Im rechten Querschiff schließlich ist ein letztes Gemälde zu sehen, das die Wunder des Heiligen Paulinus in einer Szene aus der Vogelperspektive von einer Bastion aus, von der aus man das San Donato-Tor und die Ziegelverkleidung sehen kann.
Il 12 Juli der 1664 Während der Feierlichkeiten zum Fest des Heiligen feuerte eine der auf dem Platz der San Donato-Bastion aufgestellten Kanonen, die eigentlich Platzpatronen abfeuern sollten, eine Maschinengewehrsalve auf eine Gruppe von Gläubigen ab, die durch die Porta San Donato in die Stadt eindrangen. Dabei wurden viele Menschen getroffen, die dank des Eingreifens des Heiligen nicht verletzt wurden.
Die Kirche San Paolino war die Pfarrkirche der Familie Puccini.
Im Jahr 1877, mit gerade einmal achtzehn Jahren, stellte sich Puccini seinen Mitbürgern als Komponist mit der Motette „Plaudite populi“ vor, die dem Heiligen Paolino gewidmet war; die positiven Kritiken dieses Werkes führten dazu, dass es 1878 zum gleichen Fest zusammen mit einem Credo, ebenfalls von Puccini, erneut aufgeführt wurde; beide Stücke wurden dann in die Uraufführung der Messe für vier Stimmen mit Orchester am 12. Juli 1880 aufgenommen, die den Höhepunkt seiner Studien am Musikinstitut „G. Pacini“ in Lucca (heute Musikinstitut Luigi Boccherini) markierte.

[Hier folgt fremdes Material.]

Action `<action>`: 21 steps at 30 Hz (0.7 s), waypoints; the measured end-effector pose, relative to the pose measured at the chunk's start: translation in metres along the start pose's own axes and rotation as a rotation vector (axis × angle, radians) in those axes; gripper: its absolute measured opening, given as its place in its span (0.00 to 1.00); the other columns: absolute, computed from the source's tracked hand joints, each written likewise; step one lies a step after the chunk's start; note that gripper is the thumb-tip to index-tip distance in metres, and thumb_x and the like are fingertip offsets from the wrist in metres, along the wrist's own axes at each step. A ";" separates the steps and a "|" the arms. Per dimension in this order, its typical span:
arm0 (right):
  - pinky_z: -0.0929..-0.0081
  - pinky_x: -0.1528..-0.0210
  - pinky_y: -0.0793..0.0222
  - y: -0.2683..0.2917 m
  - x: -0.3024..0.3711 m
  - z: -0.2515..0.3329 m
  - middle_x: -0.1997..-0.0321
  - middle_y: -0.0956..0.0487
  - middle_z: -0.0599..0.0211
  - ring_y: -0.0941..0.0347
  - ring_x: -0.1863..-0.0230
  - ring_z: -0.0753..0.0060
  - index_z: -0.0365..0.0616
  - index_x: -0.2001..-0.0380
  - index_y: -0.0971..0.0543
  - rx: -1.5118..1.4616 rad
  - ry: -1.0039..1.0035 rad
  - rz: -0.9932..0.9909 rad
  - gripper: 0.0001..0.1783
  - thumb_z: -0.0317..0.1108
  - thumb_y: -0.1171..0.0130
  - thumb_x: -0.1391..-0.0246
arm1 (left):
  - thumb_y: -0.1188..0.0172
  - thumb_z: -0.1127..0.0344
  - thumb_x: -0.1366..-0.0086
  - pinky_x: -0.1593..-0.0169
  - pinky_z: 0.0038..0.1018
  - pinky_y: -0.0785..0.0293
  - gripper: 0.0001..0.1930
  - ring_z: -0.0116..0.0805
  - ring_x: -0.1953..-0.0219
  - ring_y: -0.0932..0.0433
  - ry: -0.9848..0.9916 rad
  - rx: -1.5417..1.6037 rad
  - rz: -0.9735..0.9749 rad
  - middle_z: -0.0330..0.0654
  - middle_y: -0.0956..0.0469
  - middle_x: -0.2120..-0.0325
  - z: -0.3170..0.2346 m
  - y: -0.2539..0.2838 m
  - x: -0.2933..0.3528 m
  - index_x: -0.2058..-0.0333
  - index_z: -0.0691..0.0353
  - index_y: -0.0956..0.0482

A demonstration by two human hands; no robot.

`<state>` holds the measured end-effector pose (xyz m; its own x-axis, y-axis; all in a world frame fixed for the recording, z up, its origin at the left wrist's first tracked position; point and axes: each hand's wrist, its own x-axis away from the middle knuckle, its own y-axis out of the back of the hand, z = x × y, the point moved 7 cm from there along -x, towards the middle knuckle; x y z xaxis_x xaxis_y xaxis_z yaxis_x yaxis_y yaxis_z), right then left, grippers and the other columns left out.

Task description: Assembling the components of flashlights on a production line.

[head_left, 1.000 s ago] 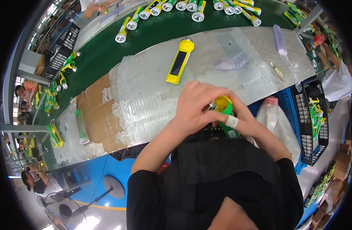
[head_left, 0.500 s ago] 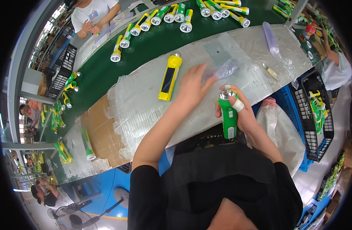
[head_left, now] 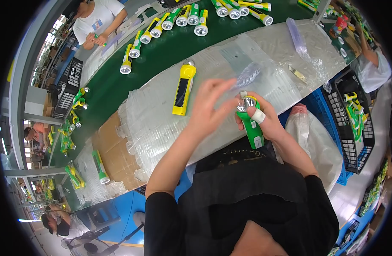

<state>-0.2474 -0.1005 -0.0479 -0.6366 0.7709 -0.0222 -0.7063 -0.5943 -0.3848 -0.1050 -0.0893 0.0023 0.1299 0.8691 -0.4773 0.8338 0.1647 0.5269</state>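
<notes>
My right hand (head_left: 266, 115), with white tape around its thumb and a fingertip, grips a green flashlight (head_left: 252, 130). The flashlight's round silver reflector (head_left: 247, 103) faces up. My left hand (head_left: 208, 109) hovers just left of that reflector, its fingers apart and somewhat blurred by motion. Whether a thin clear piece is at its fingertips does not show. Beyond the hands lies a stack of clear round discs (head_left: 248, 75) in a plastic sleeve. On the covered bench to the left rests a yellow flashlight (head_left: 184, 91) with a dark panel along its body.
Several green and yellow flashlights (head_left: 200, 29) line the green belt (head_left: 106, 72) at the back. A knife (head_left: 297, 73) and a plastic sleeve (head_left: 296, 36) lie on the right. Beside the bench are a white sack (head_left: 311, 141) and a black crate (head_left: 356, 158). Another person (head_left: 98, 21) works across the belt.
My left hand has moved from beside the disc stack toward the reflector. The green flashlight in my right hand has shifted slightly left and tilted. The view has shifted a little.
</notes>
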 end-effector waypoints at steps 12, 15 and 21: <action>0.77 0.67 0.27 -0.042 -0.009 -0.013 0.65 0.24 0.62 0.24 0.70 0.73 0.41 0.47 0.32 0.081 -0.123 0.192 0.22 0.43 0.46 0.38 | 0.56 0.65 0.32 0.42 0.38 0.37 0.18 0.50 0.46 0.31 -0.230 -0.001 -0.053 0.50 0.27 0.50 -0.020 0.009 0.044 0.50 0.67 0.24; 0.76 0.67 0.27 -0.046 -0.014 -0.025 0.65 0.24 0.63 0.24 0.70 0.73 0.42 0.47 0.32 0.091 -0.120 0.174 0.20 0.42 0.47 0.37 | 0.58 0.65 0.31 0.41 0.40 0.38 0.18 0.52 0.45 0.32 -0.249 0.022 -0.081 0.51 0.28 0.48 -0.012 0.008 0.046 0.51 0.68 0.24; 0.74 0.67 0.28 -0.043 -0.039 -0.009 0.66 0.25 0.64 0.25 0.70 0.72 0.42 0.46 0.33 0.049 -0.043 0.132 0.19 0.38 0.48 0.37 | 0.50 0.65 0.34 0.45 0.38 0.34 0.17 0.51 0.47 0.29 -0.101 0.069 -0.179 0.50 0.28 0.49 -0.001 0.033 0.026 0.49 0.65 0.27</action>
<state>-0.1896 -0.1028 -0.0392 -0.7368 0.6755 -0.0295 -0.6292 -0.7010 -0.3356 -0.0749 -0.0608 0.0079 0.0271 0.7772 -0.6286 0.8826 0.2767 0.3801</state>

Der heilige Paulinus ist der Schutzpatron der Stadt.
Er war der erste Bischof, den der heilige Petrus dorthin entsandte, und ihm wird die Christianisierung von Lucca zugeschrieben. Sein Kult hat die Jahrhunderte überdauert und wird noch heute mit einem feierlichen weltlichen und religiösen Fest am 12. Juli begangen.
Die Titelkirche wurde zu Beginn des 16. Jahrhunderts von der Regierung der Republik erbaut und beherbergt zahlreiche Werke, die die Entwicklung der Stadtmauern darstellen und einen Interpretationsschlüssel für die Route „Die Mauern erkennen“ bieten.
Die Tafel aus dem 15. Jahrhundert zeigt den Zustand der mittelalterlichen Mauern (Nr. 1). Aus derselben Zeit stammt die polychrome Holzstatue, die Bischof Paolino in seiner bekanntesten Ikonographie mit der Stadt Lucca in seinen Händen darstellt (Nr. 2). Dieses Motiv findet sich auch auf einer Leinwand aus dem Jahr 1606 (Nr. 3).
Weitere Hinweise auf San Paolino bei der Feier des Wunders, das er am 12. Juli 1664 vollbrachte, finden sich im Fresko in der Apsis der Kirche (Nr. 4), im Gemälde in der Seitenkapelle (Nr. 5) und in der „Cartella“ an der Fassade der Kirche (Nr. 6).